These and other counts have been achieved by using UNIX commands, combined with pipelines.

Participants were also asked to mention their surname, street name, house number, postal code and dwelling place. Due to privacy legislation the latter speech data are strictly confidential, and cannot be used outside KPN Research or SPEX. There are 5,375 occurrences of the surname item, of which 277 are transcribed as *missing*, which means that there are no speech data in the corresponding speech data file. There are 5,374 occurrences of the street name item, of which 277 are also transcribed as *missing*. These speech data will be called the confidential part of Polyphone. The speakers in both parts are mainly the same group, but the connection between the speech data of a participant in either part could not be re-established. A more extensive description of the public part of the Dutch Polyphone can be found in Den Os et al. (1995).

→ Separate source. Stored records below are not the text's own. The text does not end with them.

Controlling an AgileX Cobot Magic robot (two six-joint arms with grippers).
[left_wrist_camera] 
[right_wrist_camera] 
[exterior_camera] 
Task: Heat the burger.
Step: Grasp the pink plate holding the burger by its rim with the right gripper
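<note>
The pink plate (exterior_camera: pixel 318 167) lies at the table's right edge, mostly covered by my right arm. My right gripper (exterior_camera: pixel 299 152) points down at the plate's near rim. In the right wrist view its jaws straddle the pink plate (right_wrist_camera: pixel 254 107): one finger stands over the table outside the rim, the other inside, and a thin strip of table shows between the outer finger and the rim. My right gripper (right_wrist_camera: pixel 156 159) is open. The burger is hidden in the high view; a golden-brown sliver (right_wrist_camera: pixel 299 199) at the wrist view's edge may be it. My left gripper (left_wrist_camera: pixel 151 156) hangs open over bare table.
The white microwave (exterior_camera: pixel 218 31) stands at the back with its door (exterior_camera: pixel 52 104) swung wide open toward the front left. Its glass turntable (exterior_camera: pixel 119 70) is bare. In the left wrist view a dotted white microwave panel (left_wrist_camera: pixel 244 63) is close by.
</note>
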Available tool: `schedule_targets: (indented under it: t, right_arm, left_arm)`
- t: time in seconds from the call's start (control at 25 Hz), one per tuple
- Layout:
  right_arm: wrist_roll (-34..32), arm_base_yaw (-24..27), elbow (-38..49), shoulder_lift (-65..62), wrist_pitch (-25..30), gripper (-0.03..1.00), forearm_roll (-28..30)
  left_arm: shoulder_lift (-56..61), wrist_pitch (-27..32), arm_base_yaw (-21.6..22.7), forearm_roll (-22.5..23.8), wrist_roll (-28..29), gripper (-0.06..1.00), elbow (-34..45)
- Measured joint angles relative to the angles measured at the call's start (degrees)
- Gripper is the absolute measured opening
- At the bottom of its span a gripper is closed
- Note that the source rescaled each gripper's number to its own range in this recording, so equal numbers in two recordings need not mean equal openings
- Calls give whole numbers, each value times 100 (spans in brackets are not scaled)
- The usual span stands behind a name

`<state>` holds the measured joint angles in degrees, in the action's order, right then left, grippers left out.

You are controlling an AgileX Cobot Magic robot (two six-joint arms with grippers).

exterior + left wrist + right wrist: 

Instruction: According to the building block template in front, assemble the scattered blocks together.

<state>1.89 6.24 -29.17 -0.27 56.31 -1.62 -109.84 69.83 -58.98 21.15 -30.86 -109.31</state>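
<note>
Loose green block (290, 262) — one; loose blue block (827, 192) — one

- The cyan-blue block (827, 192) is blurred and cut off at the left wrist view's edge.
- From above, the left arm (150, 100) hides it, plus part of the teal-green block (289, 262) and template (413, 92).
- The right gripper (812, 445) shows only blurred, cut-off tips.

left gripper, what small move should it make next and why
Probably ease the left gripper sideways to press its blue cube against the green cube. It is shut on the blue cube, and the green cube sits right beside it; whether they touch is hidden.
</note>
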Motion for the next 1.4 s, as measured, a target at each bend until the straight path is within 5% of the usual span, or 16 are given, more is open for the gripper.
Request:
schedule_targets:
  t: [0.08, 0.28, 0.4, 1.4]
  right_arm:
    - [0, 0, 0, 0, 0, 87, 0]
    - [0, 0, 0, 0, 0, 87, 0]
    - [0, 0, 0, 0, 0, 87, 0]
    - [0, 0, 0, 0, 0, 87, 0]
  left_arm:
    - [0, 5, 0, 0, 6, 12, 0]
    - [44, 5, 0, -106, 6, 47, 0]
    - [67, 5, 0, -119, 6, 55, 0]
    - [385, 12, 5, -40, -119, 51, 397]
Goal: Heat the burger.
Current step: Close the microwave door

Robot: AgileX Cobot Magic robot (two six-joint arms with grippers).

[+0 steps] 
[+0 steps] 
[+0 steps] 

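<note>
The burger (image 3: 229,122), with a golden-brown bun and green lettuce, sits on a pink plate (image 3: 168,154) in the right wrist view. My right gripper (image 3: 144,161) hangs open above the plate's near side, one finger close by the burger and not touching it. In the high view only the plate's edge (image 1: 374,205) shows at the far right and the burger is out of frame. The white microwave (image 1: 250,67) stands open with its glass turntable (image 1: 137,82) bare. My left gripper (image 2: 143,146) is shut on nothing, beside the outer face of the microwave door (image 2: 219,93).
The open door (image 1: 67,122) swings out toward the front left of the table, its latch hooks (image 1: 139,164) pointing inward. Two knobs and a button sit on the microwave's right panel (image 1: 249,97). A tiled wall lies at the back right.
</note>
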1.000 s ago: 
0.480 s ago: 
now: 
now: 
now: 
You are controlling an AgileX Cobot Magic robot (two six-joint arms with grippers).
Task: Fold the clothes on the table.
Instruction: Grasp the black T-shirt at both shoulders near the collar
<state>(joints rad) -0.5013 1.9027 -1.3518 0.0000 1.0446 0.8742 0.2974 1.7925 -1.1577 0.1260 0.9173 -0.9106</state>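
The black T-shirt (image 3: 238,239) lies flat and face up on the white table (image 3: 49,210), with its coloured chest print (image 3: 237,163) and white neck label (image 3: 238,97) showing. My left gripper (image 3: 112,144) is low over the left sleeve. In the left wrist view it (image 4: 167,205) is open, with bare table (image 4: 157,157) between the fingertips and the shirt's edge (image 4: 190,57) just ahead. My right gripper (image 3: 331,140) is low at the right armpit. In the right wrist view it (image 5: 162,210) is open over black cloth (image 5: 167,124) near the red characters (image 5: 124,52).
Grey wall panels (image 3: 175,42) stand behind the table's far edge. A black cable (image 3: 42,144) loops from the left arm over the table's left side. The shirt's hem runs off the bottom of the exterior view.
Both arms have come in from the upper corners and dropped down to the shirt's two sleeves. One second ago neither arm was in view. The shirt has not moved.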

2.2 Phonetically Rich sentences

Each of the participants in the Polyphone corpus read aloud five phonetically rich sentences. From the training corpus all utterances with background noise, background speech, clicks, uhs and utterances that could not be understood by the transcriber, were excluded. This resulted in a training corpus of 23,499 utterances that were used to train the acoustic phone models. The phoneme distribution can be found in Table 6 in the Appendix.

2.3 Short Utterances

The surname and street name items from the confidential part of Polyphone, and the application words and city names from the public part, are mainly utterances with not more than four words. Only 2.9 % of the utterances contain more than four words. Therefore we call this the short utterances training corpus.

2.4 Lexicon

The available pronunciation lexicon provides a phonetical transcription in SAMPA format, except that postvocal /l/ and postvocal /r/ were denoted by us as /L/ and /R/, respectively. Two phoneme models were trained for both phonemes, a prevocal one and a postvocal one. The lexicon was derived from Celex and was included in the Polyphone release, as far as the items from the public part are concerned. For the items from the confidential part (surnames and street names), the lexicon was completed with information from the Onomastica project. For a few hundred words there was no entry in either source lexicon, so the first author made a phonetical transcription by hand. Thereupon postvocal /l/ and postvocal /r/ symbols were changed to /L/ and /R/ respectively, which is not standard SAMPA.

  1. Test

The test corpus and the test conditions as described below were originally designed in August 1997 at the Instituut voor Taal, Spraak en Informatica (Institute for Language, Speech and Computer Science of the Katholieke Universiteit Nijmegen (Catholic University Nijmegen). The test was used for many experiments, also at KPN Research. It has been used by us as well for comparability reasons.

3.1 Corpus

To make comparison with previous tests done at KPN Research, the test conditions had to be exactly the same. Therefore we did not modify the test corpus. The description of the test corpus is based on an internal report of KPN Research, which is not publicly available. The test corpus contains the city items from the confidential part of Polyphone. It was the most similar material available at the time when our experiments to automatise the city recognition task in the phone directory service were performed. Each item contains one city name only. The only aspect different from the ultimate recognition task is that the item contains the name of the city in which the participant is living, while in the real recognition task this is likely not the case. Then it will generally be a city not included in the phone directory book distributed among subscribers, which contains only phone numbers of the area in which it is distributed, and they need the phone directory service for cities not included in that book. The test corpus contained only utterances with one complete city name, plus eventually some additional noise. Utterances with a truncated city name, such as otterdam (Rotterdam) or ouda (Gouda), were removed from the selection. All city names are considered to be one word, and white spaces have been replaced by underscores _. For instance Alphen aan den Rijn is transcribed as alphen_aan_den_rijn. Sometimes participants said not just the place they are living in, this is one reason why some utterances contain more than one word. The words that were not city names, were indicated not to be counted as wrong if not recognised correctly. In Table 3, in which information about the number of words per utterance is given, these utterances were counted as empty.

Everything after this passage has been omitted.